(EXERCISE) Write out all of the listing exactly. Add nothing to it.

___ MATERIAL PROVIDED

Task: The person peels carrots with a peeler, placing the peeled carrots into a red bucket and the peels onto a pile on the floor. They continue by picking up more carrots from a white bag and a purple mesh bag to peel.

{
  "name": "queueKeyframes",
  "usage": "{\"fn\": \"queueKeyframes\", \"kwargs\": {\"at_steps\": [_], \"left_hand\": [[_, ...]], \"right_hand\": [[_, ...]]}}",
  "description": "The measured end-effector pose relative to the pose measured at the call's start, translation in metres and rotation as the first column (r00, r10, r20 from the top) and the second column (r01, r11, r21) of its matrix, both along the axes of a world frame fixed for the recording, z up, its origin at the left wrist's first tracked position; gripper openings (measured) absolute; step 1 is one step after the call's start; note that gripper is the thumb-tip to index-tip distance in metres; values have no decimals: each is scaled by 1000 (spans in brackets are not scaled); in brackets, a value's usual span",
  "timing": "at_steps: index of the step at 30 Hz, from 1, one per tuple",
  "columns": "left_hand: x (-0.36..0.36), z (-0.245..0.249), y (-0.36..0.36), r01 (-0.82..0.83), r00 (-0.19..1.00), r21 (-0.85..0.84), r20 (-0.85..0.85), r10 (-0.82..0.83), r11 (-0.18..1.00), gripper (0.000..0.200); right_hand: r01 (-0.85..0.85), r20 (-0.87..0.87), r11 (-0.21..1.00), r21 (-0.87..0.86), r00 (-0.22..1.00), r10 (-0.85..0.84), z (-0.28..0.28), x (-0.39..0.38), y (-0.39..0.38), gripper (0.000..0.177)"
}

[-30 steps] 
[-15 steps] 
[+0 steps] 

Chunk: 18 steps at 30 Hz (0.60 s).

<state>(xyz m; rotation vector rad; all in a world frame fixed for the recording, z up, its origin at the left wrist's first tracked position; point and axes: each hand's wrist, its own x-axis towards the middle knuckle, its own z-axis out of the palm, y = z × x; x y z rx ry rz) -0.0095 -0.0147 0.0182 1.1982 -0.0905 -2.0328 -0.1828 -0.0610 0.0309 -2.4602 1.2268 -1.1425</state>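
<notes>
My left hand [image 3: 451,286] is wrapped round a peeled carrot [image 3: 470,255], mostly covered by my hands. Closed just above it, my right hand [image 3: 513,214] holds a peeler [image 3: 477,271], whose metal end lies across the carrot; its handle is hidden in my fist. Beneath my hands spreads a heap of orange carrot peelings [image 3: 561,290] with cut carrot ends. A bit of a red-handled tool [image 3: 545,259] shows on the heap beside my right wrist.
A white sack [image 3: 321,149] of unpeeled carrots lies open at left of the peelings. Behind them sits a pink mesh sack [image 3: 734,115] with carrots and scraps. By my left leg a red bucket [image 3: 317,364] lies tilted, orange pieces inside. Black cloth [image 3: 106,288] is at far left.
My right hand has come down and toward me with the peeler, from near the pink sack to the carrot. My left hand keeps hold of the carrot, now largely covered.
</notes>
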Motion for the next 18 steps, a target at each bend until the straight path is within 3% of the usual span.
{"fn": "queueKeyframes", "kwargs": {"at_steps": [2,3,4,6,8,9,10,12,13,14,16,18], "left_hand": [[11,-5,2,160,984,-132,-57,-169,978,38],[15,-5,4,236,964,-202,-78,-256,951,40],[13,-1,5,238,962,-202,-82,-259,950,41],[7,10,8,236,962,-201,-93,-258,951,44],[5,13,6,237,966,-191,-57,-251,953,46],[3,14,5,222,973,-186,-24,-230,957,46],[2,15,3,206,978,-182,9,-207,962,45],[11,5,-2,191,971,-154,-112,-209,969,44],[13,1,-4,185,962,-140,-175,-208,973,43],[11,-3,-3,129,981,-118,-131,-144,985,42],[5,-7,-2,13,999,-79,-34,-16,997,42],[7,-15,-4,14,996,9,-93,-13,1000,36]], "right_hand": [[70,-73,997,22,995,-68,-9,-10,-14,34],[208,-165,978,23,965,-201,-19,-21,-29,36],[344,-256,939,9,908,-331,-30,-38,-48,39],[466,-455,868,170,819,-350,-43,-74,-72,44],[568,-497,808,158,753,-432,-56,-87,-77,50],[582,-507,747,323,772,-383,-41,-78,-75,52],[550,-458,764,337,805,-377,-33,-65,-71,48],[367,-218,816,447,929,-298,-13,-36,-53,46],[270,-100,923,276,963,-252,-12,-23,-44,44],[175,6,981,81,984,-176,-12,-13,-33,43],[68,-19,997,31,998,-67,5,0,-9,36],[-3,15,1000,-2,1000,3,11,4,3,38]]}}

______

(SOLUTION TO THIS PROBLEM)
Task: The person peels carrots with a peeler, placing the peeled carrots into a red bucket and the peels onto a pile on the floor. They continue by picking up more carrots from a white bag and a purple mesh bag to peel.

{
  "name": "queueKeyframes",
  "usage": "{\"fn\": \"queueKeyframes\", \"kwargs\": {\"at_steps\": [_], \"left_hand\": [[_, ...]], \"right_hand\": [[_, ...]]}}",
  "description": "The measured end-effector pose relative to the pose measured at the call's start, translation in metres and rotation as the first column (r00, r10, r20 from the top) and the second column (r01, r11, r21) of its matrix, both along the axes of a world frame fixed for the recording, z up, its origin at the left wrist's first tracked position; gripper openings (measured) absolute; step 1 is one step after the call's start; note that gripper is the thumb-tip to index-tip distance in metres; values have no decimals: each is scaled by 1000 (spans in brackets are not scaled); in brackets, a value's usual span",
  "timing": "at_steps: index of the step at 30 Hz, from 1, one per tuple",
  "columns": "left_hand: x (-0.36..0.36), z (-0.245..0.249), y (-0.36..0.36), r01 (-0.82..0.83), r00 (-0.19..1.00), r21 (-0.85..0.84), r20 (-0.85..0.85), r10 (-0.82..0.83), r11 (-0.18..1.00), gripper (0.000..0.200); right_hand: r01 (-0.85..0.85), r20 (-0.87..0.87), r11 (-0.21..1.00), r21 (-0.87..0.86), r00 (-0.22..1.00), r10 (-0.85..0.84), z (-0.28..0.28), x (-0.39..0.38), y (-0.39..0.38), gripper (0.000..0.177)"
}

[-30 steps] 
[-15 steps] 
[+0 steps] 

Chunk: 18 steps at 30 Hz (0.60 s).

<state>(xyz m; rotation vector rad; all in a world frame fixed for the recording, z up, its origin at the left wrist's first tracked position; point and axes: each hand's wrist, its own x-axis towards the middle knuckle, its own z-axis out of the palm, y = z × x; x y z rx ry rz) -0.0095 -0.0147 0.0182 1.1982 -0.0905 -2.0328 -0.1828 -0.0610 0.0309 -2.4602 1.2268 -1.1425</state>
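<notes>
My left hand [image 3: 451,286] is wrapped round a peeled carrot [image 3: 470,255], mostly covered by my hands. Closed just above it, my right hand [image 3: 513,214] holds a peeler [image 3: 477,271], whose metal end lies across the carrot; its handle is hidden in my fist. Beneath my hands spreads a heap of orange carrot peelings [image 3: 561,290] with cut carrot ends. A bit of a red-handled tool [image 3: 545,259] shows on the heap beside my right wrist.
A white sack [image 3: 321,149] of unpeeled carrots lies open at left of the peelings. Behind them sits a pink mesh sack [image 3: 734,115] with carrots and scraps. By my left leg a red bucket [image 3: 317,364] lies tilted, orange pieces inside. Black cloth [image 3: 106,288] is at far left.
My right hand has come down and toward me with the peeler, from near the pink sack to the carrot. My left hand keeps hold of the carrot, now largely covered.
</notes>
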Motion for the next 18 steps, a target at each bend until the straight path is within 3% of the usual span.
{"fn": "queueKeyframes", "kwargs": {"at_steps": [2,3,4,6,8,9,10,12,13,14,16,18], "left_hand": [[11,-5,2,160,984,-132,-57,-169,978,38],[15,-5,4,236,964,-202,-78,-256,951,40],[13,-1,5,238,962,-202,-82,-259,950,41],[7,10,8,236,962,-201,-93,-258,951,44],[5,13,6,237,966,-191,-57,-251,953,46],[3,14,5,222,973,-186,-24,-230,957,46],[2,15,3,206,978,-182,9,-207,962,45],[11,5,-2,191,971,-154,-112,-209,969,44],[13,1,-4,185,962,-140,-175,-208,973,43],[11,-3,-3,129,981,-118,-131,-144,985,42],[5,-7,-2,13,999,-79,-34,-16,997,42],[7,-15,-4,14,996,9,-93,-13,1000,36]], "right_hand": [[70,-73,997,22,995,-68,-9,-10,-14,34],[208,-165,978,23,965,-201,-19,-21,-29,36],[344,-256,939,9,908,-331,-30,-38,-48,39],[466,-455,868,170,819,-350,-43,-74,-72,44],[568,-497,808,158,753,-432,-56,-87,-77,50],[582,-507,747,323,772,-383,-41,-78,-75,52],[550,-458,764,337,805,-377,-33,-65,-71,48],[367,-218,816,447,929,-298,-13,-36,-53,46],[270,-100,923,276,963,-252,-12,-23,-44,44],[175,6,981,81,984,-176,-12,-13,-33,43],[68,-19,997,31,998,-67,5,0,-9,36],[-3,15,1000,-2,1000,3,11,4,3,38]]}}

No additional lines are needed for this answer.